Das Orchester aller Teilnehmer eröffnete den musikalischen Reigen stimmungsvoll mit A-capella-Gesang, in den die Rhythmusinstrumente und nach und nach alle Instrumente einstimmten. Die Vielfalt der Klezmermusik spiegelte sich auch in der ganz verschiedenen Besetzung der einzelnen Bands wider. Die Bulgar Band von Richie Barshay, geprägt vom Klang der Tuba und den Klarinetten, steigerte sich vom gemächlichen Anfangstempo in flotte Klänge. Das kleinste Ensemble, die Zhok Band von Michael Winograd mit drei Klarinetten und Akkordeon, spielte einen Schreittanz – sehnsüchtige Klänge in einem speziellen Gewand.

Dann enterten die sechs Sängerinnen aus dem Kurs Jiddisches Lied von Sasha Lurje die Bühne mit einem Lied von Abschied und Sehnsucht mit mehrstimmigem Gesang in klagendem Moll. Die Honga Band von Jake Shulman-Ment präsentierte mit Violinen, Cello und Drehleier verspielte Tanzrhythmen. Eine neue Klangwelt eröffnete Dan Blocksberg mit Querflöte, Posaune und Violinen. Ein klassisches Beispiel für Klezmermusik bot Bert Vos mit der Band Terkisher mit Violinen, Gitarre und Trommel – fetzige Rhythmen.

Zum Finale traten dann Orchester und Chor gemeinsam auf mit einem Lied, bei dem es ums Geld geht: Je mehr bezahlt wird, desto besser spielen die Musiker. Stimmig der mehrmalige Wechsel von Instrumentalisten und Sängerinnen, Lautstärke und Tempo steigern sich, eine perfekte Nummer!

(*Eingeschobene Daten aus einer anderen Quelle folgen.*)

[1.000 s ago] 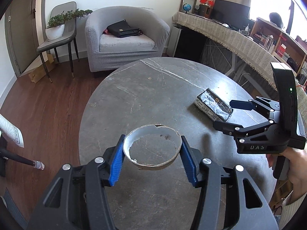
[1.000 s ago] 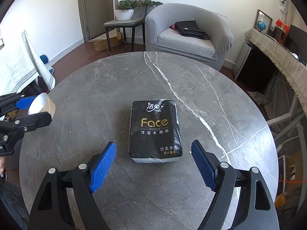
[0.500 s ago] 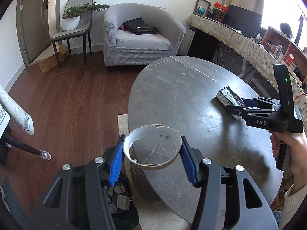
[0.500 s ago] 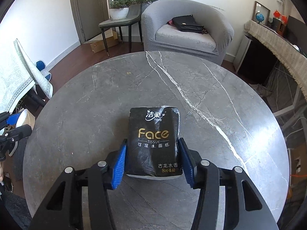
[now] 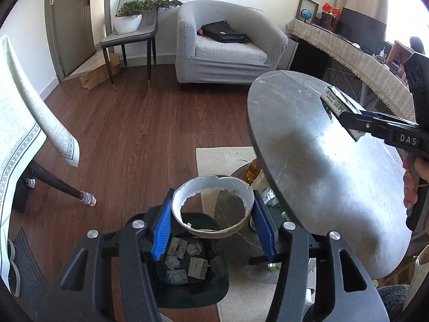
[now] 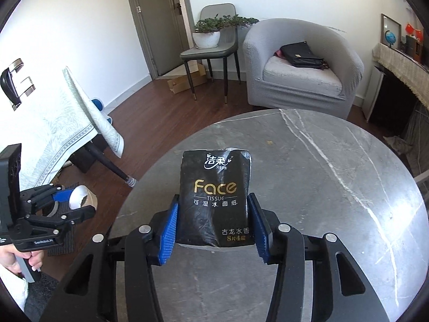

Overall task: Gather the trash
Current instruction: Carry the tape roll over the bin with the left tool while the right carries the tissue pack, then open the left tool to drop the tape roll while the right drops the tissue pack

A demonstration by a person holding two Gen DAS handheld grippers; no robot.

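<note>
A round grey marble table [image 6: 335, 187] fills the right wrist view, with wooden floor [image 5: 139, 123] beside it. On the floor beside the table's base stands a dark bin [image 5: 193, 281] holding crumpled scraps. The right gripper [image 6: 214, 225] is pinched on a black tissue pack [image 6: 215, 196], its blue pads pressed to both sides, the pack raised off the tabletop. The left gripper [image 5: 213, 224] is off the table edge, directly above the bin, squeezing an empty tape ring [image 5: 213, 209] between its pads; the ring's torn white inner lining shows.
</note>
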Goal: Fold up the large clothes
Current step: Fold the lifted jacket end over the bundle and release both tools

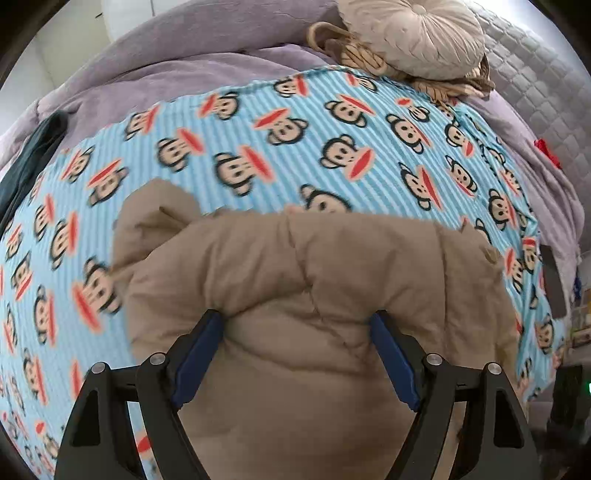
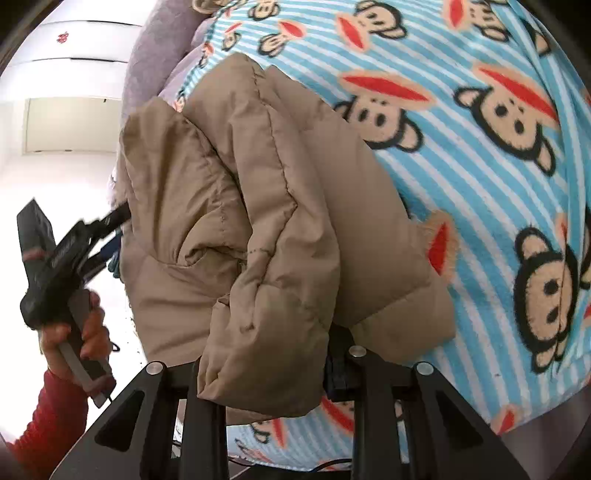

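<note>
A woven basket point(image 1: 354, 51) at the bed's far end holds one round cushion point(image 1: 413, 35). One tan jacket point(image 1: 295, 280) lies bunched on the monkey blanket point(image 1: 229, 122). Both grippers, left point(image 1: 297, 325) and right point(image 2: 266, 373), clamp its padded folds. A dark garment point(image 1: 33, 155) lies at the blanket's left edge.

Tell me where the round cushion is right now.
The round cushion sits at the top of the left wrist view, far across the monkey blanket, resting on a woven basket. The right wrist view misses it.

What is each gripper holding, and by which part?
Both grip the tan padded jacket: left gripper on a thick bunched fold, right gripper on a folded lower end.
</note>
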Motion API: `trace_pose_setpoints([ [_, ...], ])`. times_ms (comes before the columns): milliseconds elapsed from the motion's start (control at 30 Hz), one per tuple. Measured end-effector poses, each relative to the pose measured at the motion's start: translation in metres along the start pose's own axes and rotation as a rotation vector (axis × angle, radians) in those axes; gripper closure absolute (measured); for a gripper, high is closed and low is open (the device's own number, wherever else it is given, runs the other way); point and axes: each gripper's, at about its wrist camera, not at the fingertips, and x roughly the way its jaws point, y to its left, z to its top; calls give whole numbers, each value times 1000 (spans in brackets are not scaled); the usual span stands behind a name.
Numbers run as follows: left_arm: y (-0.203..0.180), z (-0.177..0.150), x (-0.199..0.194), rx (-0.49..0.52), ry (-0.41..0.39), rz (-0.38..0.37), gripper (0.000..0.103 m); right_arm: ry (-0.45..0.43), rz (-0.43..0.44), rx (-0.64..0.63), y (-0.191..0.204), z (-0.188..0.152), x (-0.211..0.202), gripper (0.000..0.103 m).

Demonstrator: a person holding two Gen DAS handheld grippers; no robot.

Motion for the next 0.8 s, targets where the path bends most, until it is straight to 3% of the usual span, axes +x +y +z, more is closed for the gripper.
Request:
trace_pose_setpoints([
  [167, -38, 21, 39, 25, 29, 21, 21, 19, 23, 104, -25, 8, -5, 74],
  [267, -45, 21, 44, 32, 35, 35, 21, 28, -20, 112, -29, 16, -28, 56],
  [533, -40, 17, 43, 27, 30, 27, 21, -180, -277, -138, 12, 26, -99, 51],
  [633, -40, 16, 40, 23, 30, 33, 21, -205, -257, -164, 19, 42, -102, 51],
  [800, -37, 15, 33, 4, 37, 53, 21, -106, -227, -328, 54, 57, -66, 51],
])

Und urplötzlich formierte sich dann noch ein buntes Ensemble auf der Bühne, das eine Session inszenierte, in der die Musiker immer wieder neue Ansätze zum Weiterspielen erfinden, Improvisation, Perfektion, Klangvielfalt – die Klezmorim in ihrem Element im Schtetl Fürth!

 

Es ist ein Einzug nach Maß, durch den schmalen Kirchengang, flankiert von rappelvollen Holzbänken. Vorweg geht der gebürtige Kroate Mario Korunic (Geige), gefolgt von Christoph Peters (Gitarre) und Simon Ackermann (Kontrabass) und dem aus dem russischen Tscheljabinsk stammenden Konstantin Ischenko (Akkordeon). Sie spielen erst einmal ganz leise. Im Chor angekommen animieren sie die Besucher zum Mitsummen und sogleich hebt ein Raunen an, das den ganzen Kirchenraum von Peter und Paul in Poppenreuth füllt. Genauso plötzlich ist Schluss mit leisen Tönen und es beginnt ein furioses Spiel, fetzig und dramatisch, wie man es von Balkanmusik kennt.

Gitanes Blondes nennen sich die vier aus München, veritable Profis mit klassischer Musikausbildung. Gitanes Blondes klingt nach französischen Kippen, französisch ist hier nichts außer dem Namen, die Anspielung geht in eine andere Richtung: "Blonde Zigeuner" heißt das übersetzt, doch außer Ischenko ist hier niemand blond und auch mutmaßlich kein Sinti oder Roma.

Auch spielen sie volkstümliche Musik aus Israel, Irland, Mazedonien, Palästina, Georgien, Aserbeidschan, "Musik aus politisch instabilen Gegenden", wie Frontmann Mario Korunic sagt, aber nur wenige Klezmerstücke. Das ist den Zuschauern egal – wunderbare Soli, perfektes Zusammenspiel, schöne Spannungsbögen über die gesamte Spielzeit und viel musikalischen Humor. Zwischen den Volksweisen werden bekannte Klassiker wie der Radetzkymarsch kurz angespielt. Weiterhin: ein sehr schöner Streifzug durch die volkstümliche Musik, mal wilde Tänze vom Balkan, mal melancholische Weisen aus Irland. Rudi Pfann vom Poppenreuther Verein Dorfgestaltung hatte die Band an Silvester gehört und vom Fleck weg engagiert. Das Publikum – knapp 300 Besucher aus halb Mittelfranken angereist – vertraute auf dessen bewährten Geschmack, und die vier Vollblutmusiker waren den hohen Erwartungen locker gewachsen.